Repetindo o que afirmei no post de julho, alguns dos autores dos dois papers poderiam ter negado ou feito restrições se o periódico tivesse exigido de cada um deles essa garantia formal antes da publicação. E citei o caso de Teruhiko Wakayama, da Universidade Yamanashi, no Japão, que posteriormente afirmou ao diário norte-americano “The Wall Street Journal”: “Eu mesmo não sei o que usei em meus experimentos”. E acrescentou: “Não há mais credibilidade quando existem tais erros cruciais”.

Enfim, tudo isso é muito ruim para a “Nature”, mas a revista tem um histórico e um prestígio muito maiores que esse deslize, que certamente será superado.

Rivalidade

Convém ressaltar novamente, como fiz no post citado, que seria um exagero absurdo exigir de qualquer publicação científica que ela seja imune a fraudes cometidas deliberadamente por cientistas por meio da manipulação de resultados em artigos. Em qualquer ramo de atividade, por maior que seja seu empenho, o combate e a prevenção de falcatruas sempre estarão desvantagem em relação à criatividade, à dissimulação e ao despistamento na exploração de brechas em mecanismos de segurança. (No caso de Obokata, os questionamentos da “Science” não deixam margem a dúvidas sobre a intenção de publicar a qualquer custo.)

Acontece que nenhuma publicação pode avaliar estudos sobre novas técnicas para obter CTHEs sem um nível de precaução redobrado, graças a um famoso precedente da própria “Science” . Em 2005, a revista da AAAS publicou dois artigos que na verdade descreviam uma falsa clonagem de CTHEs por Woo-suk Hwang, então professor da Universidade Nacional de Seul. A repercussão fez o governo da Coreia do Sul investir US$ 65 milhões no laboratório do pesquisador e reservou outros US$ 15 milhões do Ministério da Saúde e do Bem-Estar Social para a criação do Centro Mundial de Células-Tronco.

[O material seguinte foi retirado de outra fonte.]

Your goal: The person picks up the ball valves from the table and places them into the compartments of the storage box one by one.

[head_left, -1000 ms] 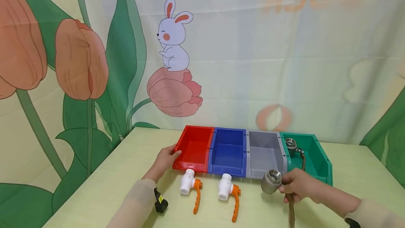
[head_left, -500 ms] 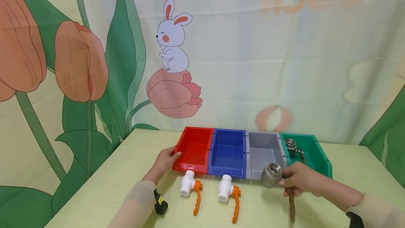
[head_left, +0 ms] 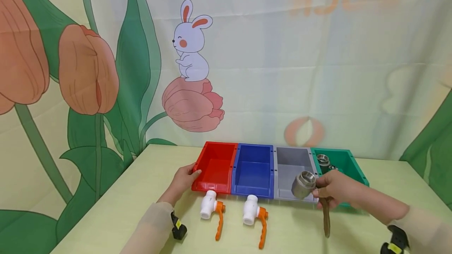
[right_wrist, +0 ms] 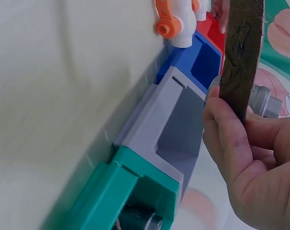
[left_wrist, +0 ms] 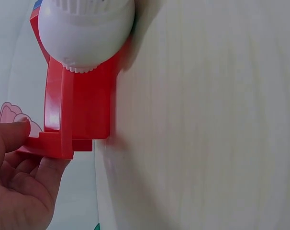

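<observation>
My right hand pinches a silver metal ball valve by its brown-wrapped lever handle, holding it up before the grey bin. In the right wrist view the flat lever rises from between thumb and fingers, partly covering the valve body. At the left, my left hand grips the side edge of the red bin, thumb on one side and fingers on the other, as the left wrist view shows. Another metal valve lies in the green bin, its handle mostly hidden behind my right hand.
Between the red and grey bins stands a blue bin; all the bins adjoin in one row. Two white plastic valves with orange handles, a left one and a right one, lie in front on the pale table. A printed curtain hangs behind.
My right hand has raised the metal valve up and slightly forward, toward the grey bin's front. The left hand still grips the red bin; the white valves have not moved.
</observation>
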`<state>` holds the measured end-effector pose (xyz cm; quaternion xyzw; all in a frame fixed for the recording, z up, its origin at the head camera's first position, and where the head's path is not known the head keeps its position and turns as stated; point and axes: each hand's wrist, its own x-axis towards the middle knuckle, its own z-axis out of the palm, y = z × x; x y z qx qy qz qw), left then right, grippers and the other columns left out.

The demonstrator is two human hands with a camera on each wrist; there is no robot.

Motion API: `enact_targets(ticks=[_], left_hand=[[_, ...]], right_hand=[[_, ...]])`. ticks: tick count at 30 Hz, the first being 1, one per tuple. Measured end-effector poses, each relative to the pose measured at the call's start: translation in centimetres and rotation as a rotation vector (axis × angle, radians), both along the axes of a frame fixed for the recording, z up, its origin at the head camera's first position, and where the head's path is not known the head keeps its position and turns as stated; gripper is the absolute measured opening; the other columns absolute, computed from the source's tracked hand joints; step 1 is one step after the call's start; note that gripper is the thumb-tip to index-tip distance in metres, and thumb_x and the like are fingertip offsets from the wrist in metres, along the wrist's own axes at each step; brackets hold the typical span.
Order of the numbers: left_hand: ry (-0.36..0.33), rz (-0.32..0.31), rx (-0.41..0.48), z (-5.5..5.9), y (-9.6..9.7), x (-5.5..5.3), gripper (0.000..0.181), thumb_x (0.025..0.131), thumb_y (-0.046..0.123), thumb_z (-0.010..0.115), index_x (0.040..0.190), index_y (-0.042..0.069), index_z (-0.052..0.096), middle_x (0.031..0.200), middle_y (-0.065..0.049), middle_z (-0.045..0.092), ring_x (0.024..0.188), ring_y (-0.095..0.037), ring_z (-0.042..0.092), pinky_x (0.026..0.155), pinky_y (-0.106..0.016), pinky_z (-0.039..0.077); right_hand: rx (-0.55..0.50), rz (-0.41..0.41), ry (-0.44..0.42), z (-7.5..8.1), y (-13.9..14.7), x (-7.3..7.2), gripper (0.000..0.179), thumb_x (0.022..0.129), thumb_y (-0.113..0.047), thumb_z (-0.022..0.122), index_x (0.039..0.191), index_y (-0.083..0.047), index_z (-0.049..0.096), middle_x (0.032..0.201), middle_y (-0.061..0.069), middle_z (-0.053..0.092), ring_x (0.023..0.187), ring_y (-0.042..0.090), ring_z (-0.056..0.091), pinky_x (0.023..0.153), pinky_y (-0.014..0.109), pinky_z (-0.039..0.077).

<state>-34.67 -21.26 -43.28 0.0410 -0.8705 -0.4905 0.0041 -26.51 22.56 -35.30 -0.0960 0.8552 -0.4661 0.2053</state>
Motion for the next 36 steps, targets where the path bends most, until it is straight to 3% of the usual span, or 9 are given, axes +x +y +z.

“Nature” e “Science” são revistas rivais em um mesmo modelo de comunicação científica. Diferentemente da quase totalidade das publicações acadêmicas, que são especializadas, essas duas são multidisciplinares e, além de divulgarem artigos e correspondências de cientistas, também veiculam notícias produzidas por suas próprias equipes de jornalistas especializados. Desse modo, sem querer desqualificar a notícia hoje veiculada pela “Science”, o bom senso exige considerar sempre rivalidades.